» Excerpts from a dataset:
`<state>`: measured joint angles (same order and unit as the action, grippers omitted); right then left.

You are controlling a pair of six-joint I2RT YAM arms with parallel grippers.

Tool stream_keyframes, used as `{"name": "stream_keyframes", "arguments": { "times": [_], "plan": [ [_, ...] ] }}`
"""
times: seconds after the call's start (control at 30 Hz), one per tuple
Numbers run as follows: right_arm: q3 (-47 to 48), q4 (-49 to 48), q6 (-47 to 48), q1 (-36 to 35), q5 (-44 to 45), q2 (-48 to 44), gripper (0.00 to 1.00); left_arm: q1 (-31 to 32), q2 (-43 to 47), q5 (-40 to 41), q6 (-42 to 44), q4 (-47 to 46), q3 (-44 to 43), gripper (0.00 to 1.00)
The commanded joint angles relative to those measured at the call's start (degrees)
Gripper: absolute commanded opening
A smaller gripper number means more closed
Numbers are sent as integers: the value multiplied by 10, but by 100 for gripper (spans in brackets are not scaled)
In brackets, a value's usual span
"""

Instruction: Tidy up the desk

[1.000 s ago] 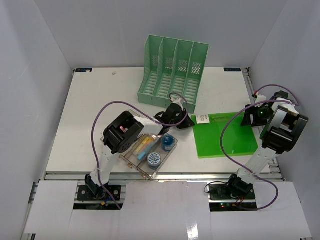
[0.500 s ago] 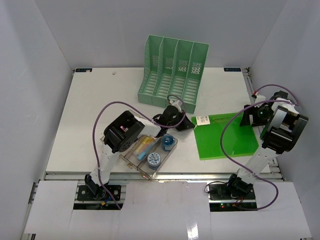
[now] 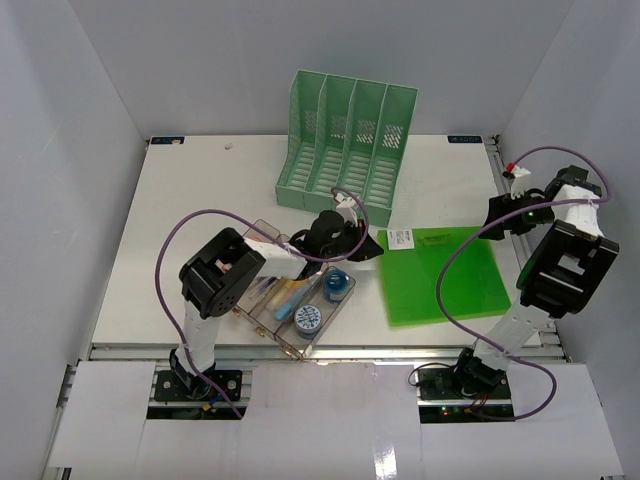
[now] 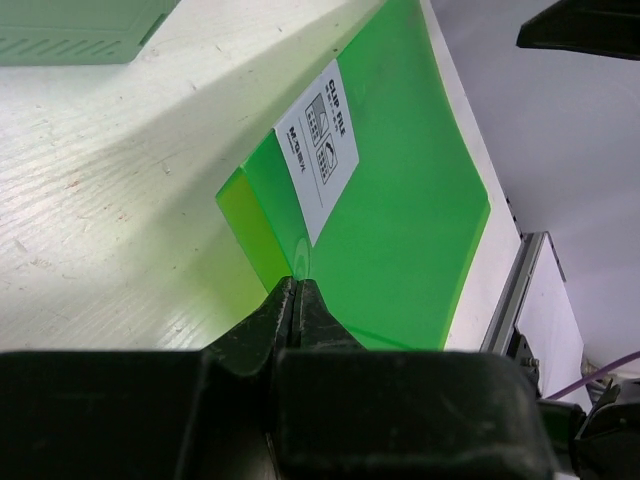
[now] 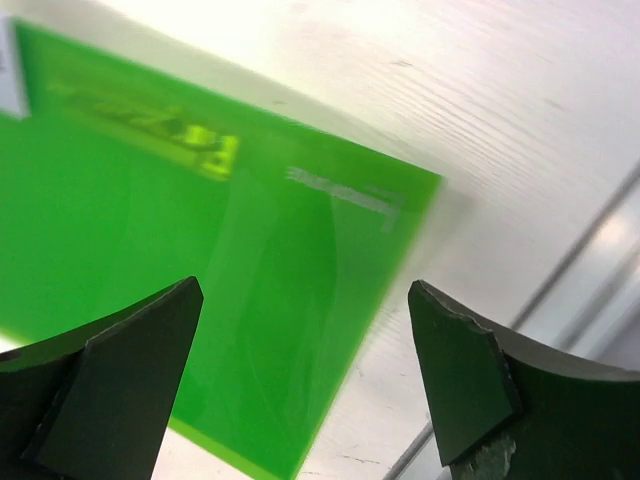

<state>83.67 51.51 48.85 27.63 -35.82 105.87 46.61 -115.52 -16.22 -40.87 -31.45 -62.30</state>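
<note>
A bright green clip folder (image 3: 442,274) with a white label (image 3: 404,238) lies on the white desk (image 3: 200,210), right of centre. My left gripper (image 3: 375,247) is shut on the folder's left edge; in the left wrist view the jaws (image 4: 297,290) pinch the folder (image 4: 400,200) and lift that edge a little off the desk. My right gripper (image 3: 497,222) is open and empty above the folder's far right corner; in the right wrist view its fingers (image 5: 460,370) stand wide apart over the folder (image 5: 200,250).
A green slotted file rack (image 3: 347,141) stands at the back centre. A clear compartmented tray (image 3: 290,305) with two blue-capped pots and pens sits under my left arm near the front rail. Grey-white walls enclose the desk.
My left gripper has dragged the green folder a little to the left. My right gripper has let go of the folder's far right edge and risen up and back.
</note>
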Motion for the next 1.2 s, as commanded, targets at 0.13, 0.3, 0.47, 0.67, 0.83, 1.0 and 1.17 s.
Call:
{"name": "stream_keyframes", "arguments": {
  "times": [0.13,0.3,0.47,0.67,0.83,1.0,1.17],
  "plan": [
    [-1,237,435,-100,-161,-70,90,1,39,-44,71,-32,14,0],
    [-32,236,617,-183,-180,-94,90,1,47,-52,94,-21,14,0],
    [57,237,650,-246,-167,-27,90,1,52,-56,104,-25,19,0],
    [120,237,644,-272,-140,49,91,1,62,-63,127,-34,25,0],
    [139,237,638,-275,-117,80,92,1,74,-62,142,-39,35,0],
    [128,237,626,-306,-81,96,95,1,86,-57,162,-32,34,0],
    [109,237,618,-319,-47,98,97,1,89,-58,178,-18,23,0]
  ]
}}
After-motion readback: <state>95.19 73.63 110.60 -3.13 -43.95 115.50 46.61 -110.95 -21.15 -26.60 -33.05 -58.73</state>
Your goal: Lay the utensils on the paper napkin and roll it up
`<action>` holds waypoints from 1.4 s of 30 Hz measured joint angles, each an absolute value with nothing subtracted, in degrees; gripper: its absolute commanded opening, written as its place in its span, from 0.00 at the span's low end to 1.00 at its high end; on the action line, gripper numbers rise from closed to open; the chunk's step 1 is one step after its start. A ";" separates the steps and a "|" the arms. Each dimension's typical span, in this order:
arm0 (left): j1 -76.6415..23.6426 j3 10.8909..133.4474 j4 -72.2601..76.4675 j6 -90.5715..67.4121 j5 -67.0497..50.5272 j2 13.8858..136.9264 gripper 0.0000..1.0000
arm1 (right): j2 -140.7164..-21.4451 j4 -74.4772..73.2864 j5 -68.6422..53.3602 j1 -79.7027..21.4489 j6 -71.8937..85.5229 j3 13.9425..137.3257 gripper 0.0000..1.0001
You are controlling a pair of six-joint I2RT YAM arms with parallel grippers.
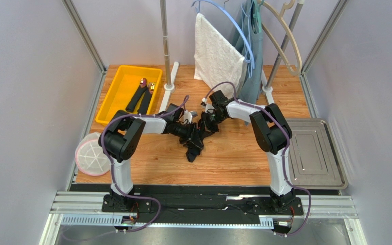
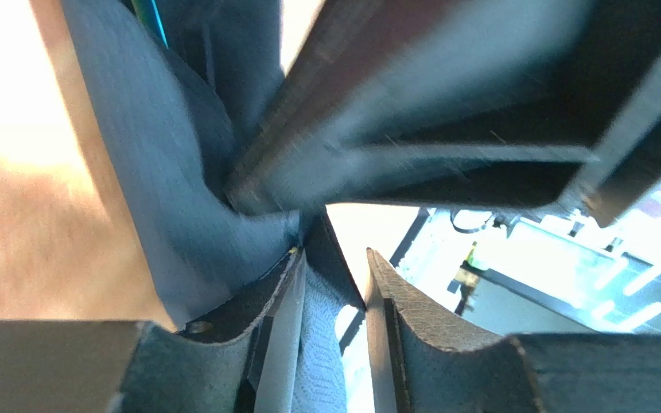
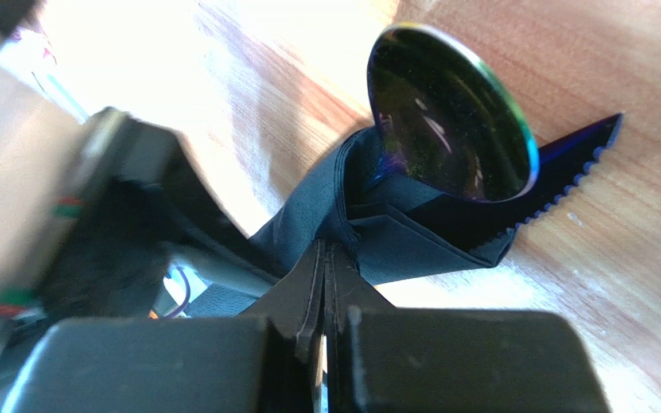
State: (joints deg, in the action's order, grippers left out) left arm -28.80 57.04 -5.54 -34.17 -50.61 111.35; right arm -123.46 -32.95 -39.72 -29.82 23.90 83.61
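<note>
The black paper napkin [image 1: 193, 148] lies bunched mid-table between both grippers. In the right wrist view my right gripper [image 3: 327, 249] is shut on a fold of the napkin [image 3: 411, 241]. An iridescent spoon head [image 3: 450, 116] and a blue serrated knife [image 3: 571, 168] stick out of the wrap onto the wood. My left gripper [image 2: 334, 254] has its jaws a little apart. Napkin cloth [image 2: 170, 172] lies against one pad, and light shows in the gap beside the other. In the top view the left gripper [image 1: 190, 133] and right gripper [image 1: 205, 125] nearly touch.
A yellow bin [image 1: 112, 97] at the back left holds two more dark-handled utensils [image 1: 143, 94]. A white towel [image 1: 216, 53] and a grey-blue garment [image 1: 251, 76] hang on the rack behind. A metal tray [image 1: 313, 153] sits on the right and a white mesh bowl [image 1: 91, 155] on the left.
</note>
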 measured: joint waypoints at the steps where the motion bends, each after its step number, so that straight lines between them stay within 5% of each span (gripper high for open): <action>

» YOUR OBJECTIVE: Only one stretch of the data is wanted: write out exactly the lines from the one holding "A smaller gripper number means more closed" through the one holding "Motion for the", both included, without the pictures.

» PROBLEM SOLUTION:
A smaller gripper number means more closed
Numbers are sent as integers: the value multiplied by 10, but by 100 for gripper (spans in brackets are not scaled)
In brackets, a value's usual span
"""

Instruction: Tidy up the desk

[1.000 s ago] 
[0.500 s ago] 
[now] 
[now] 
[now] 

<state>83.67 51.51 48.85 27.63 -35.82 105.87 46.61 -115.52 -16.22 -40.87 -31.45 -62.30</state>
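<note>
A bright green clip folder (image 3: 442,274) with a white label (image 3: 404,238) lies on the white desk (image 3: 200,210), right of centre. My left gripper (image 3: 375,247) is shut on the folder's left edge; in the left wrist view the jaws (image 4: 297,290) pinch the folder (image 4: 400,200) and lift that edge a little off the desk. My right gripper (image 3: 497,222) is open and empty above the folder's far right corner; in the right wrist view its fingers (image 5: 460,370) stand wide apart over the folder (image 5: 200,250).
A green slotted file rack (image 3: 347,141) stands at the back centre. A clear compartmented tray (image 3: 290,305) with two blue-capped pots and pens sits under my left arm near the front rail. Grey-white walls enclose the desk.
My left gripper has dragged the green folder a little to the left. My right gripper has let go of the folder's far right edge and risen up and back.
</note>
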Motion for the next 1.2 s, as commanded, targets at 0.13, 0.3, 0.47, 0.67, 0.83, 1.0 and 1.17 s.

No additional answer is needed here.